* Recorded data:
'''
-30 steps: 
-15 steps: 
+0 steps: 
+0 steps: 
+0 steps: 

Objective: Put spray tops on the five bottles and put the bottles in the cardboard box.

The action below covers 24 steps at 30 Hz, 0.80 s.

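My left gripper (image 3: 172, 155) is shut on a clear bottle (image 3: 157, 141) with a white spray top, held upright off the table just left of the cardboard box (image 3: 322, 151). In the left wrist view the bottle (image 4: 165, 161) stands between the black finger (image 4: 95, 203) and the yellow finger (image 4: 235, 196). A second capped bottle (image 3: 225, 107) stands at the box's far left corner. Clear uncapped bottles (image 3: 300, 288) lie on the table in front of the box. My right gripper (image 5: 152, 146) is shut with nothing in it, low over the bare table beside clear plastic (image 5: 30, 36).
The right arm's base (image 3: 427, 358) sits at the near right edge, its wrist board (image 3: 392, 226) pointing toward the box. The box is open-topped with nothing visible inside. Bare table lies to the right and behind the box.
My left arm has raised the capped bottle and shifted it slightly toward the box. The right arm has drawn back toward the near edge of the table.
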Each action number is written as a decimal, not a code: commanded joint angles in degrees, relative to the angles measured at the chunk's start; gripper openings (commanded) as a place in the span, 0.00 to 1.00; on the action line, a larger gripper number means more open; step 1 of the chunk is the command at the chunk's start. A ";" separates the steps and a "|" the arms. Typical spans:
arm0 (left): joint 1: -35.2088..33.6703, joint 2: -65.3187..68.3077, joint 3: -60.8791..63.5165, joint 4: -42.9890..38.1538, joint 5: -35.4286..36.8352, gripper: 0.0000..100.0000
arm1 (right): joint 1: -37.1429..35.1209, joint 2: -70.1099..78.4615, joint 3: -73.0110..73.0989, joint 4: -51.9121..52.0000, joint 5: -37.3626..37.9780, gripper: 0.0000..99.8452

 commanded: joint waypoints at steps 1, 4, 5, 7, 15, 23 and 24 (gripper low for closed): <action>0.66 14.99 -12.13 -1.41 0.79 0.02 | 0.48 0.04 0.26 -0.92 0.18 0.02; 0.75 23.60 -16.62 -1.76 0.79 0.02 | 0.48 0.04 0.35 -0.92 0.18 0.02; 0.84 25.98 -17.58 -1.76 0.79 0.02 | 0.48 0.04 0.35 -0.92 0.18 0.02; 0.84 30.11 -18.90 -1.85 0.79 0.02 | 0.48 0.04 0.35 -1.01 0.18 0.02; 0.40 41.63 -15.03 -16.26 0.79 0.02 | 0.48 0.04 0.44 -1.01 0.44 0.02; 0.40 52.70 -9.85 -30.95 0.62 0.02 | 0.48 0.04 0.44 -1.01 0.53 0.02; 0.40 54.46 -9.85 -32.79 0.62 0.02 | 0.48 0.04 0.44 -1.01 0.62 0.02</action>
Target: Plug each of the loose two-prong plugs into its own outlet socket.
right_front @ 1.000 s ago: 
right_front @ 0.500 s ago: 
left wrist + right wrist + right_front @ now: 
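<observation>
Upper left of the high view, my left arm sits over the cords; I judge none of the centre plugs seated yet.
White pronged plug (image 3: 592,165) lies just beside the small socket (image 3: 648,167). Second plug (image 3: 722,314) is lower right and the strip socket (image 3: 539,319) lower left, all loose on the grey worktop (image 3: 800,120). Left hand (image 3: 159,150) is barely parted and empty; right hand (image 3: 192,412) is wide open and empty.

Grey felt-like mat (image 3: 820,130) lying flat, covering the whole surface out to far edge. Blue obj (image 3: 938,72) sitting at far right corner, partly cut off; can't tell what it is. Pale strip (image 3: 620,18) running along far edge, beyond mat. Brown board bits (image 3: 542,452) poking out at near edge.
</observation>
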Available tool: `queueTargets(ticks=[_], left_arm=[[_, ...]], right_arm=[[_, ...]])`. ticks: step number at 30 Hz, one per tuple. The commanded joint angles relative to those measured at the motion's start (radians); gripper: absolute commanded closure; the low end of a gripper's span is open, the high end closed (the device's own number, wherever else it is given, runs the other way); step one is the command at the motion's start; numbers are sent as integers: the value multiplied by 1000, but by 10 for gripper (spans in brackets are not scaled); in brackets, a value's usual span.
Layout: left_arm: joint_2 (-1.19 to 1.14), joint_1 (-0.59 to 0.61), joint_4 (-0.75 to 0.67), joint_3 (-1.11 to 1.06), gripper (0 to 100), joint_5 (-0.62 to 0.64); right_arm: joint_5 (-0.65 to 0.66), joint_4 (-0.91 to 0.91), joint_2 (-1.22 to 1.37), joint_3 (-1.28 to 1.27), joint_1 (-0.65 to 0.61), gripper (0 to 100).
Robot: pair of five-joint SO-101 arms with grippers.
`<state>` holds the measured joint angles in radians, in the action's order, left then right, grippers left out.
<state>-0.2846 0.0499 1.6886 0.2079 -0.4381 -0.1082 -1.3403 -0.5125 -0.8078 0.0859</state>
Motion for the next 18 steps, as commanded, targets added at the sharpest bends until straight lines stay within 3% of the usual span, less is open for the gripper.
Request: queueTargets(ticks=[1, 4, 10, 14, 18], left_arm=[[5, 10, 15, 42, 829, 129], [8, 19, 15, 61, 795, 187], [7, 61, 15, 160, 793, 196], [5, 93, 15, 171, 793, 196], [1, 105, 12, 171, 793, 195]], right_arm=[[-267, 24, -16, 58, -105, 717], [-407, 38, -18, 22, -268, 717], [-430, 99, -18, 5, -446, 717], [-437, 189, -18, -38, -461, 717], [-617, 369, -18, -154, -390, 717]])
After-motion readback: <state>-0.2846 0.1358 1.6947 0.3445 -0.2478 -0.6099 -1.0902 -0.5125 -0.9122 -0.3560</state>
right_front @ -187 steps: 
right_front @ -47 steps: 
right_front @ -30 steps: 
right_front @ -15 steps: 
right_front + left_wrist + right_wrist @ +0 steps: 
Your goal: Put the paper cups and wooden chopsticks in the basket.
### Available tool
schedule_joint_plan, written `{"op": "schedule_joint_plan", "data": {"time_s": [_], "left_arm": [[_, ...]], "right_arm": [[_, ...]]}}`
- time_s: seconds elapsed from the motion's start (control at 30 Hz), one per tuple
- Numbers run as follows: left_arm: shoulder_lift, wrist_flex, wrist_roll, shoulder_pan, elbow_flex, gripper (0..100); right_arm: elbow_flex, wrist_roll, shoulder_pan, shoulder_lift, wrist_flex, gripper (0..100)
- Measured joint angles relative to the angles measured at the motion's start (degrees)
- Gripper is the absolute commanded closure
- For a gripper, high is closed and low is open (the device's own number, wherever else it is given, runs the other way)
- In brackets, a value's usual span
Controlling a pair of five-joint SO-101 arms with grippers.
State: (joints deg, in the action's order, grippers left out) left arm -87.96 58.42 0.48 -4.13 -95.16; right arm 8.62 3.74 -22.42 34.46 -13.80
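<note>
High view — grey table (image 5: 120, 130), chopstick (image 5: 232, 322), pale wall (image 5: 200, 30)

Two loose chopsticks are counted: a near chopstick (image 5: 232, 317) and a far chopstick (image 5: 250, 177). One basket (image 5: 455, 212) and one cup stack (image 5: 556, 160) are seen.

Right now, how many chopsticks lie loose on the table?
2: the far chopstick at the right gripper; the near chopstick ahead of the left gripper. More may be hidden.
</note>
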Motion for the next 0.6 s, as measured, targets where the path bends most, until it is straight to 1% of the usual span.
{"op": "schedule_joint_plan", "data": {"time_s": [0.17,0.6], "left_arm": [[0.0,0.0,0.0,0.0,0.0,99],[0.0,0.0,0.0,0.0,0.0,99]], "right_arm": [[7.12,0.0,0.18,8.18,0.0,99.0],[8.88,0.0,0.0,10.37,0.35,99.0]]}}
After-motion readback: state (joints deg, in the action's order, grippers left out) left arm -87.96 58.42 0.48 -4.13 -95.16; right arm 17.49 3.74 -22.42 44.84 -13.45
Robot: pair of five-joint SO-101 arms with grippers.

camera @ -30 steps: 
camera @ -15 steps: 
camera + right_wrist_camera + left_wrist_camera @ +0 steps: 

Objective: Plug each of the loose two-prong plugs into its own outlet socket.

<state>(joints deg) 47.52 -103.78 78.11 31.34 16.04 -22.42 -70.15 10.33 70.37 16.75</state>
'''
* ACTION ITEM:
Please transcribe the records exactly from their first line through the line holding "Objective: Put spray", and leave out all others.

* WRITTEN REPLY:
-30 steps: 
-15 steps: 
+0 steps: 
+0 steps: 
+0 steps: 

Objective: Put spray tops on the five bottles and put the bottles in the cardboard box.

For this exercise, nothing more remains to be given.